## HPO Training using Accelerator API

![SpectrumComputeFamily_Conductor-HorizontalColorWhite.png](https://raw.githubusercontent.com/IBM/wmla-learning-path/master/shared-images/hpo.png)

In this notebook you will learn how to submit a model and dataset to the Watson Machine Learning Accelerator (WMLA) API to run Hyper Parameter Optimization (HPO).  

For this notebook you will use a model and dataset that have already been setup to leverage the API.  For details on the API see this link in the Knowledge Center (KC).

[API Documentation](https://www.ibm.com/support/knowledgecenter/en/SSFHA8_1.2.1/cm/deeplearning.html)

## Imports

To use the WMLA API, we will be using the python requests library

In [None]:
import requests
from requests.packages.urllib3.exceptions import InsecureRequestWarning
requests.packages.urllib3.disable_warnings(InsecureRequestWarning)

import json
import time
import urllib
import pandas as pd
import os,sys
import tarfile
import tempfile
from IPython.display import clear_output
import time
import pprint

# utility print function
def nprint(mystring) :
    print("**{}** : {}".format(sys._getframe(1).f_code.co_name,mystring))

# utility makedir
def makeDirIfNotExist(directory) :
    if not os.path.exists(directory):  
        nprint("Making directory {}".format(directory))
        os.makedirs(directory) 
    else :
        nprint("Directory {} already exists .. ".format(directory))
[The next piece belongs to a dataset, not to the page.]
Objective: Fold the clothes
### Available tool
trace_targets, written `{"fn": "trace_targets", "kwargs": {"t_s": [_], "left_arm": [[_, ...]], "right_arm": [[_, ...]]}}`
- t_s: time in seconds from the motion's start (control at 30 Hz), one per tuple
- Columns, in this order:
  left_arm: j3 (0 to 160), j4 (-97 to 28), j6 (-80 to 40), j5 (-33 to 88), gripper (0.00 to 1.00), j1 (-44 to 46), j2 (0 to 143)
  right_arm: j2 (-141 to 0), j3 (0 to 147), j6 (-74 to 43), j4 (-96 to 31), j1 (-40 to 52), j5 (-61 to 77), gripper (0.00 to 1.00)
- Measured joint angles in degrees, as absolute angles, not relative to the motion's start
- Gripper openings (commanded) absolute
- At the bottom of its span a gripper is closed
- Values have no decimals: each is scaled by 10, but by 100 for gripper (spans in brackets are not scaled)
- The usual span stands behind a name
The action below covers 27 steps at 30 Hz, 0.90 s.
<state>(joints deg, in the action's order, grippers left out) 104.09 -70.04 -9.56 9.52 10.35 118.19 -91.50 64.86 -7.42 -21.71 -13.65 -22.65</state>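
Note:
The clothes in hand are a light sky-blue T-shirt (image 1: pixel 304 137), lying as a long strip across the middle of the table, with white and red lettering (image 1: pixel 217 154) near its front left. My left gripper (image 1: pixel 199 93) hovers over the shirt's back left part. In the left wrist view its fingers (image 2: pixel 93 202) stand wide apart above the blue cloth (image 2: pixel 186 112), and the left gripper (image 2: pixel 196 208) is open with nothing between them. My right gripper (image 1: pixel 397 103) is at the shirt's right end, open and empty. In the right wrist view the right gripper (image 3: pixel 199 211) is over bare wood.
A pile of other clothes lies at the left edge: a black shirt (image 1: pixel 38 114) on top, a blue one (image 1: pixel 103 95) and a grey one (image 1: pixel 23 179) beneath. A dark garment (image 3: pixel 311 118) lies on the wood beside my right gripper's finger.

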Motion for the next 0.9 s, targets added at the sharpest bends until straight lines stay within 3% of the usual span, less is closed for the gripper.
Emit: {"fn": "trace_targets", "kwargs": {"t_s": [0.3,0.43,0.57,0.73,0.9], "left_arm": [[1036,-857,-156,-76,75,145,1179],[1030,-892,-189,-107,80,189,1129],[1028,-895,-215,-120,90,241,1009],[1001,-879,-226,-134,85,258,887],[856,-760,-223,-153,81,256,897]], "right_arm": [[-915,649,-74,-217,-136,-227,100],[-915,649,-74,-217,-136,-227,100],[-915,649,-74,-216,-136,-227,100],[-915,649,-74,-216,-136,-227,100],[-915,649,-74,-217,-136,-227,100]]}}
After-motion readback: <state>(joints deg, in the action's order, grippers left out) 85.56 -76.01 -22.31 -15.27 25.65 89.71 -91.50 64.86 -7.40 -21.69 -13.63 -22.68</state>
## Environment details and Project Config:

In [None]:
print("This is your userid...")
!whoami

In [None]:
def getconfig(cfg_in={}):
    cfg = {}
    cfg["master_host"] = 'https://p10a117.pbm.ihost.com'
    cfg["dli_rest_port"] = '9243'
    cfg["sc_rest_port"] = '8643'
    cfg["num_images"] = {"train":200,"valid":20,"test":20}
    # ==== CLASS ENTER User login details below =====
    cfg["wmla_user"] = 'b0p036aX' # 'b0p036aX'  # <=enter your id here
    cfg["wmla_pwd"] = 'pwb0p036aX' # 'pwb0p036aX'  # <=enter your pwd here
    # ==== CLASS ENTER User login details above =====
    cfg["sig_name"]  = 'b0p036a-dliauto'
    cfg["code_dir"] = "./code_samples/pytorch_hpo"
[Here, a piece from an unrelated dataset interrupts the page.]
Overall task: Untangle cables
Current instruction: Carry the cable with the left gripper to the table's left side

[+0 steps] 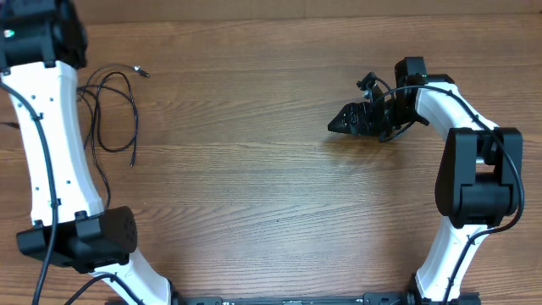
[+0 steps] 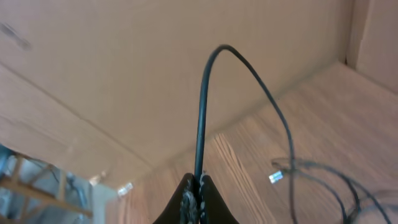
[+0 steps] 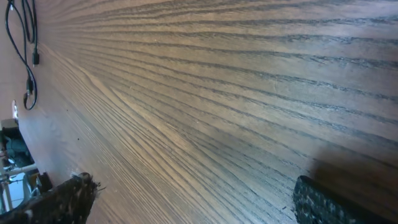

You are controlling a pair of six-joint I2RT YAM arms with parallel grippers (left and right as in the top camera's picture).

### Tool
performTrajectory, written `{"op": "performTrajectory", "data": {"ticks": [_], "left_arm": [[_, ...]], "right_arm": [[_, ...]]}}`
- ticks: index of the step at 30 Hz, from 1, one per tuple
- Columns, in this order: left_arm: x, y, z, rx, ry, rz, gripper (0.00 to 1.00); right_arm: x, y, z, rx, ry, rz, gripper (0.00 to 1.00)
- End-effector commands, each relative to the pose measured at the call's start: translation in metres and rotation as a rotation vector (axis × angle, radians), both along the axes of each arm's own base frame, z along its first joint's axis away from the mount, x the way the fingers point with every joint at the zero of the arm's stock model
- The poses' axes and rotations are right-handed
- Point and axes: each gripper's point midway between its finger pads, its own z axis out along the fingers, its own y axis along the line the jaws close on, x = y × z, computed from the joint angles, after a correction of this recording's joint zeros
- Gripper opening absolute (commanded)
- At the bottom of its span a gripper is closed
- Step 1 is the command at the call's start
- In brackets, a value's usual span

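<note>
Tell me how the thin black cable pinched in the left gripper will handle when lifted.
Probably floppy: the cable stands up a short way above the left gripper, then arches over and droops to the table. Likely light, being so thin. The loose loops will probably trail and drag, and the silver plug could snag.

- The cables [image 1: 135, 119] lie in loose loops on the tabletop [image 1: 254, 186], at its far left, just right of the left arm [image 1: 51, 144].
- One of the cables [image 2: 200, 124] rises from between the pressed-together fingers of the left end effector [image 2: 198, 190], arches over, and drops to the tabletop among the other strands.
- The right end effector [image 1: 337, 124] is over the right half of the tabletop, well apart from the cables and pointing left towards them.
- Seen from the right wrist, the cables [image 3: 35, 57] lie far ahead at the upper left, with only tabletop between the spread fingers.
</note>
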Motion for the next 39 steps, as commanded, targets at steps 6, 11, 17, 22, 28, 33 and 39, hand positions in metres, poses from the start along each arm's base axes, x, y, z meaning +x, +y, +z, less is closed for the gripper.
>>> {"op": "performTrajectory", "data": {"ticks": [6,11,17,22,28,33,39], "left_arm": [[0.018,-0.024,-0.056,-0.458,-0.077,-0.202,0.04],[0.022,-0.037,-0.074,-0.535,-0.016,-0.276,0.04],[0.021,-0.037,-0.111,-0.569,0.064,-0.253,0.04],[0.028,-0.037,-0.152,-0.585,0.132,-0.278,0.04],[0.043,-0.045,-0.190,-0.615,0.174,-0.382,0.04],[0.044,-0.045,-0.213,-0.622,0.188,-0.381,0.04],[0.046,-0.052,-0.234,-0.664,0.186,-0.404,0.16]], "right_arm": [[-0.002,0.003,-0.005,0.005,0.014,0.003,1.00],[-0.002,0.003,-0.005,0.005,0.014,0.003,1.00],[-0.002,0.003,-0.005,0.005,0.015,0.003,1.00],[-0.002,0.003,-0.005,0.005,0.015,0.003,1.00],[-0.002,0.003,-0.005,0.005,0.015,0.003,1.00],[-0.002,0.003,-0.005,0.005,0.015,0.003,1.00],[-0.002,0.003,-0.005,0.005,0.014,0.003,1.00]]}}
    # overwrite configs if passed
    for (k,v) in cfg_in.items() :
        nprint("Overriding Config {}:{} with {}".format(k,cfg[k],v))
        cfg[k] = v
    return cfg

# cfg is used as a global variable throughout this notebook
cfg=getconfig()

In [None]:
# REST call variables
commonHeaders = {'Accept': 'application/json'}

# Use closures for cfg for now ..
def get_tmp_dir() :
    return "./tmp"

def get_tar_file() :
    return get_tmp_dir() + "/" + cfg["wmla_user"]+".modelDir.tar"

#get api endpoint
def get_ep(mode="sc") :
    if mode=="sc" :
        sc_rest_url =  cfg["master_host"] +':'+ cfg["sc_rest_port"] +'/platform/rest/conductor/v1'
        return sc_rest_url
    elif(mode=="dl") :
        dl_rest_url = cfg["master_host"] +':'+cfg["dli_rest_port"] +'/platform/rest/deeplearning/v1'
        return dl_rest_url
    else :
        nprint("Error mode : {} not supported".format(mode))

def myauth():
    return(cfg["wmla_user"],cfg["wmla_pwd"])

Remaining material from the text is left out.